• Berthold

Customer Segmentation from Customer Behavior: A Quantitative Approach

Whether a new marketing strategy has to be devised or product pricing needs a revision, their positive response largely benefits from detailed knowledge on the customer base. Here, a customer segmentation analysis can help you to learn how your customers can be separated into different groups each of which have different needs and shopping behaviors.

In general, there exist two main strategies for customer segmentation. A priori segmentation divides customers into groups by apparent customer properties, gender or age for instance. This approach is inexpensive but may fall short in capturing the whole picture and providing margins beyond manager intuition.

Post hoc segmentation instead is a data driven approach where input variables such as customer behavior are fed to algorithms that derive valuable insights from customer data. While different post hoc techniques exist, all share the ability to reveal insight from your customer data, which likely remained hidden when combing through your data by hand.

Post hoc segmentation is of course, what we enjoy doing here at DataQuotient. In this blog post, our goal is to provide you with an introduction to customer segmentation applying clustering techniques using python.

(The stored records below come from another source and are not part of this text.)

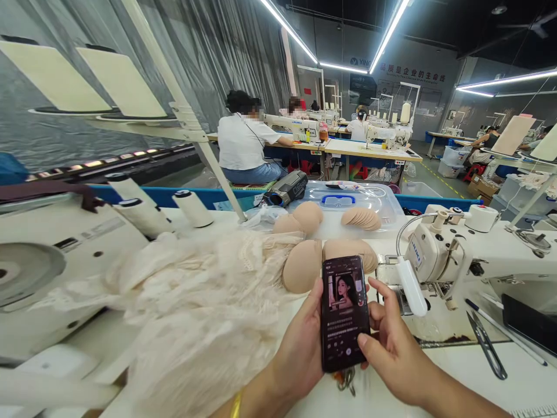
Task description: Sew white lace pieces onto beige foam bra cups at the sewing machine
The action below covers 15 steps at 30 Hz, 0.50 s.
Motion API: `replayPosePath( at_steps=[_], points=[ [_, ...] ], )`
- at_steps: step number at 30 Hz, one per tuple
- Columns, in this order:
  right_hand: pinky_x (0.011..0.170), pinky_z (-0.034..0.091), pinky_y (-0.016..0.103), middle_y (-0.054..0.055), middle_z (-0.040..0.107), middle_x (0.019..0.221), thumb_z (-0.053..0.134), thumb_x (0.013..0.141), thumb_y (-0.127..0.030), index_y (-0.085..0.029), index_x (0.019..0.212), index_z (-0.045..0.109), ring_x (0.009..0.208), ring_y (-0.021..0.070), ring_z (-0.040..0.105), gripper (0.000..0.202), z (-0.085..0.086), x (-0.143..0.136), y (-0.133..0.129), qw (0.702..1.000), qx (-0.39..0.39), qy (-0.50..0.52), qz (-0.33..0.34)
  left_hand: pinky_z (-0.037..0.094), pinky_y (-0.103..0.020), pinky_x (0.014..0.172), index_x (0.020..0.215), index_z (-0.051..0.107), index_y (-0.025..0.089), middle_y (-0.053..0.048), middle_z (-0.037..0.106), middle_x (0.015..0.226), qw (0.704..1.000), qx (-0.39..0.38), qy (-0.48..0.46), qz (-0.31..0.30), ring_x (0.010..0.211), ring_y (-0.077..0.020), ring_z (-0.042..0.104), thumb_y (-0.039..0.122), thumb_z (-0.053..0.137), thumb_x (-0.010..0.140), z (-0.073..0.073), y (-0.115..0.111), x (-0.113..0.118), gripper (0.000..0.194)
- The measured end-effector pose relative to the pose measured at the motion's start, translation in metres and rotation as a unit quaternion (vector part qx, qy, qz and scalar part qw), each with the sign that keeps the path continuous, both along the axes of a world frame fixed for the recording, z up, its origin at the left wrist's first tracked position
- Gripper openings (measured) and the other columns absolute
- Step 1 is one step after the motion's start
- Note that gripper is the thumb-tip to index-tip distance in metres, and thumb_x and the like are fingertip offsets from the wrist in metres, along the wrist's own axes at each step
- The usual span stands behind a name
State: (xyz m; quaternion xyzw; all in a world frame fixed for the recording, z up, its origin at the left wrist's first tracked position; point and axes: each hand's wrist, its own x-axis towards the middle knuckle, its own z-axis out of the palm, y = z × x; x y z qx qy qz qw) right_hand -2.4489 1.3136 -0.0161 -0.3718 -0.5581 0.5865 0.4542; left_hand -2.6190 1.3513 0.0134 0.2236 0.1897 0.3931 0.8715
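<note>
A black smartphone [344, 348] stands upright in front of me, its lit screen showing a picture and lines of text. My left hand [300, 342] is closed around its left side and back. My right hand [391, 348] grips the phone's right side, thumb on the lower screen, index finger raised beside the edge. A small metal clip [347, 380] hangs below the phone. Just behind it lie beige moulded cups [302, 267], some stacked. Cream lace fabric [209, 296] is heaped left of my left hand.
A white sewing machine [439, 249] stands at right, with thread snips [487, 345], a pen [507, 331] and a dark flat object [528, 325] nearby. Thread cones [194, 209] and another machine [56, 249] occupy the left. A clear plastic box [383, 197] sits behind. Farther off, people [248, 139] sit at machines.
</note>
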Motion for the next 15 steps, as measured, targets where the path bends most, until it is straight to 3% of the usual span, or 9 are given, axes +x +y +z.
replayPosePath(
  at_steps=[6, 15],
  points=[
    [0.072, 0.046, 0.032, 0.001, 0.047, 0.105, 0.067, 0.099, -0.037, -0.038, 0.163, 0.010, 0.091, 0.0204, 0.051, 0.085, 0.0031, -0.0008, -0.0003, 1.000, -0.015, 0.006, -0.002, 0.062, -0.042, 0.060, 0.118, 0.080, 0.018, -0.014, 0.082, 0.095, 1.000, 0.014, -0.016, -0.007, 0.080, -0.0345, 0.079, 0.067, 0.042, 0.105, 0.0014, 0.0004, 0.0009, 0.063],
    [0.068, 0.045, 0.030, -0.003, 0.045, 0.099, 0.071, 0.091, -0.033, -0.037, 0.159, 0.010, 0.084, 0.0175, 0.047, 0.092, 0.0085, -0.0029, 0.0027, 0.998, -0.053, 0.044, -0.005, 0.063, -0.043, 0.059, 0.120, 0.078, 0.017, -0.015, 0.082, 0.103, 1.000, 0.010, -0.011, -0.008, 0.083, -0.0343, 0.079, 0.067, 0.039, 0.106, 0.0034, -0.0011, 0.0004, 0.065]
  ],
)
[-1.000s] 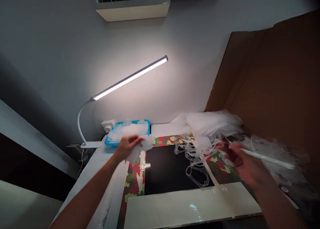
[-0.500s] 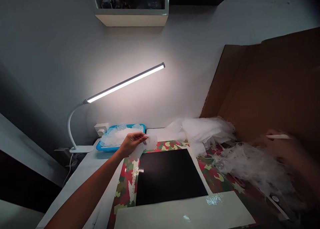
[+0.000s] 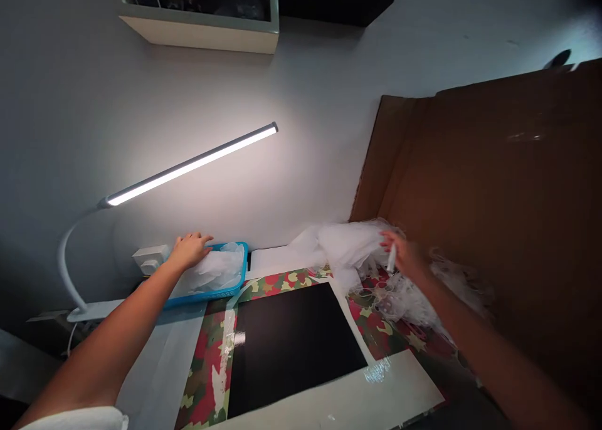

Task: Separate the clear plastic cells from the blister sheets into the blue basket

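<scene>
Sheer white mesh pile (image 3: 345, 245), soft folds, far edge of bench (image 3: 162, 348), just left of right hand (image 3: 403, 256); right is nearer, contact unclear. Right grip clenched around slim white tool (image 3: 392, 259), long axis near-vertical in view. Left hand (image 3: 189, 252) loosely spread, nothing visibly pinched, over blue basket (image 3: 245, 262) at far-left corner. Basket holds crumpled filmy pieces (image 3: 215, 271). Stringy tangle (image 3: 404, 303) toward right edge.

The far-left basket (image 3: 221, 293) is blue, the fabric (image 3: 216, 270) inside is white. The flat panel (image 3: 291, 348) is plain black; the cover (image 3: 202, 380) beside it has a camouflage pattern in red, green and brown. The right cardboard (image 3: 493, 179) is brown.
</scene>
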Demonstrator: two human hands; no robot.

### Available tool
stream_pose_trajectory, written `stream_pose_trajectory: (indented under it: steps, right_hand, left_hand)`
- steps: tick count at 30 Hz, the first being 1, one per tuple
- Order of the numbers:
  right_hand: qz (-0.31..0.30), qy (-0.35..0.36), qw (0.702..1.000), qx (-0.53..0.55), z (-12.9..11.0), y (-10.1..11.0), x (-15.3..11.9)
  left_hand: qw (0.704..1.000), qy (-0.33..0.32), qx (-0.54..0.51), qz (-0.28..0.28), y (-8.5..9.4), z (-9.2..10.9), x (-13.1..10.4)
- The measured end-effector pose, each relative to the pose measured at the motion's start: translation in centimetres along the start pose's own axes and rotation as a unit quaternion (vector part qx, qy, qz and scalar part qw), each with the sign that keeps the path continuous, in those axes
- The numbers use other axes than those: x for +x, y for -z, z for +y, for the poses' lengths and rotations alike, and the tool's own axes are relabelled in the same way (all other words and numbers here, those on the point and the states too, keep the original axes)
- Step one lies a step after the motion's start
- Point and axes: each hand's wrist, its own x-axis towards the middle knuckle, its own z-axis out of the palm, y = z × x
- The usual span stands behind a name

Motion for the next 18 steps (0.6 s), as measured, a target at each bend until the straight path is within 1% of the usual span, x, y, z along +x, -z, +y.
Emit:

Customer Segmentation from Customer Behavior: A Quantitative Approach

In this tutorial, we focus on how customers can be separated into different groups based on their shopping behavior. Doing so we demonstrate ways to derive customer behavior from standard customer data you may have stored already in your data lake. The data set we use for this demonstration is the publicly available Instacart Market data, which can be downloaded as .csv files from Kaggle here. To segment the customers based on their shopping behavior, we will employ the K Modes clustering algorithm.

The Data Set

But let's get started by first setting up the appropriate environment we need. The K-Modes library we use for clustering is not a standard package but can be loaded from here.

For this example, we will focus on the main data set orders that contains time stamp and some user information for each order, which will allow us to distill out information on customer behavior.

The data set contains information on more than 3 million orders from more than 200 thousand unique customers - wow! To keep the computational costs within in limits, we here subset the entire data set and only work with orders from 10000 randomly chosen unique customers.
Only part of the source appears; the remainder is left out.